主人公は、解剖学教室を主宰する外科医のダニエルと、彼のもとで医術を学ぶ青年たち。墓堀人から買い取った女性の死体を解剖していたところ、発足したばかりの警察に乗り込まれます。医学に理解ある警察トップは、普段は墓暴きを黙認しているのですが、今回の対象は妊娠6ヶ月で自殺した貴族令嬢というのだから、見過ごせない様子。急いでカラクリ暖炉に隠したのですが、そこには四肢のない少年と、顔を潰された中年男性の遺体も隠されていたのです。

死者の身元を暴き出し、真犯人を探し出すのがメインストーリーですから、当然ミステリです。

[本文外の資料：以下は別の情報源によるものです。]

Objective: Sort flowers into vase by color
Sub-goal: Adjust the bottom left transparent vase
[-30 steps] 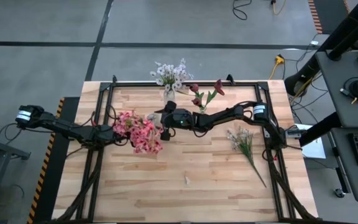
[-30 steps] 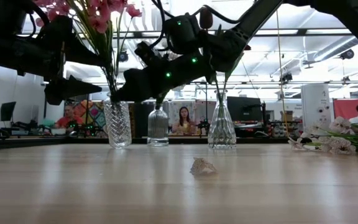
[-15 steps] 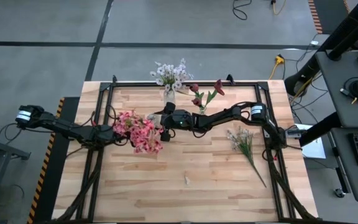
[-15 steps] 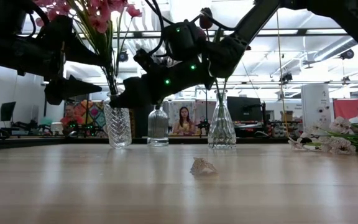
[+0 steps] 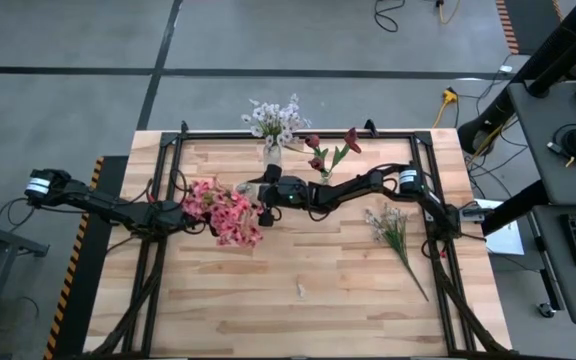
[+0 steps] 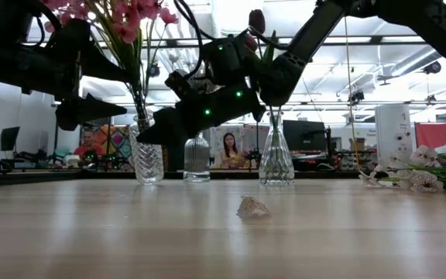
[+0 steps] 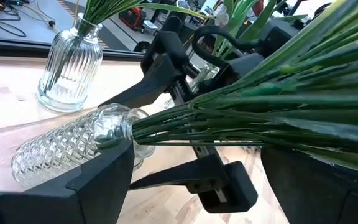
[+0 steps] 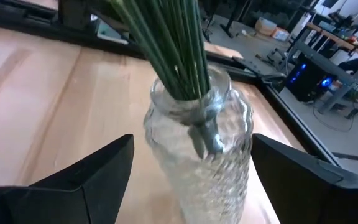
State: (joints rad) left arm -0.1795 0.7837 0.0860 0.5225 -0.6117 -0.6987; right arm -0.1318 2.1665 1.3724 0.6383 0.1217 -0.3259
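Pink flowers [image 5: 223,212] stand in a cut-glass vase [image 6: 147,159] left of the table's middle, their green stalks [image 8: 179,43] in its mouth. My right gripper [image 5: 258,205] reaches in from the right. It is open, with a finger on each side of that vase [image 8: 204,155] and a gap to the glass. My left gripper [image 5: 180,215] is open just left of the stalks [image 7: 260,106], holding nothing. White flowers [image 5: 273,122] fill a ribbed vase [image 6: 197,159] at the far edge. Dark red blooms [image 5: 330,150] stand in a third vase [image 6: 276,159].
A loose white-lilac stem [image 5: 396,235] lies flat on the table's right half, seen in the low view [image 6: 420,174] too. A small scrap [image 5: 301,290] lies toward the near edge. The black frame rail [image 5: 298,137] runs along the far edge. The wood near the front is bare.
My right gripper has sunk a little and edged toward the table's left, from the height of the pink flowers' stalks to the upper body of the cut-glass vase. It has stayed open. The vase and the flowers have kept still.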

背景には、当時のバブル崩壊事件があり、さまざまなトリックも駆使されるのですが、本書の面白さは別の所にあるようです。

ひとつは、丁寧に書き込まれた当時の世相。医術の進歩度合だけでなく、印刷技術の発展による新聞の登場や、情報交換や世論形成に役立ったコーヒーハウスの流行や(中国貿易によるティー流行以前!)、監獄の悲惨さなどは、史実に忠実なようです。『マノン・レスコー』は、この時代の小説だったのですね。「解剖ソング」まで作詞するほどに、著者はこの世界に入れ込んでいます。

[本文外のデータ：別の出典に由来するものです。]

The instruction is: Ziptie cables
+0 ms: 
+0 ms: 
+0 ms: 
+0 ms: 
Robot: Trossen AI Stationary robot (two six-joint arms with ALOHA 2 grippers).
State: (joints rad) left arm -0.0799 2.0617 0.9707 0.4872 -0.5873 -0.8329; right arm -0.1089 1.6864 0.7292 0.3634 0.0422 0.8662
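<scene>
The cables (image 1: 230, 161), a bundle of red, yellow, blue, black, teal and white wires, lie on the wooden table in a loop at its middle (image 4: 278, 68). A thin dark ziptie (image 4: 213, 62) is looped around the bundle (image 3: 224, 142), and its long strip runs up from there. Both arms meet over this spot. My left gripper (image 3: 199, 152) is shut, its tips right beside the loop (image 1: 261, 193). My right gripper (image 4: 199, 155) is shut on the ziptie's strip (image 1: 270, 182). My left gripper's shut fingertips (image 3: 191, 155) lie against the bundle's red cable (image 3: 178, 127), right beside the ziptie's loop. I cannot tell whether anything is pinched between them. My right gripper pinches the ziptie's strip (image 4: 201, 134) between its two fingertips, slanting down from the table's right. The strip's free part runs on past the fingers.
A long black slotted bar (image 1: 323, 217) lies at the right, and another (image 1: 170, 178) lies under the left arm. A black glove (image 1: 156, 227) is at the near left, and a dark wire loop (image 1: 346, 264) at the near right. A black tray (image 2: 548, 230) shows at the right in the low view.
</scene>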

もうひとつは、著者得意の耽美的な世界。それぞれ個性的な弟子たちは、20歳前後。美青年のエドや、小悪魔的女装家のナイジェルなど、そのまま少女コミックのBL作品の主人公にもなれそうなほど。彼らが出会ったネイサンは、田舎から上京してきた詩人志望の少年。フランス語の小説を翻訳しながら読み聞かせるほどに親しくなった貴族令嬢に憧れるのですが・・。果たして、冒頭の死体は、この2人の変わり果てた姿なのでしょうか。

医師ダニエルのモデルは、実在した解剖医のジョン・ハンターとのこと。伝記も出版されているようです。本書の続編アルモニカ・ディアボリカ 』と並んで、気になります。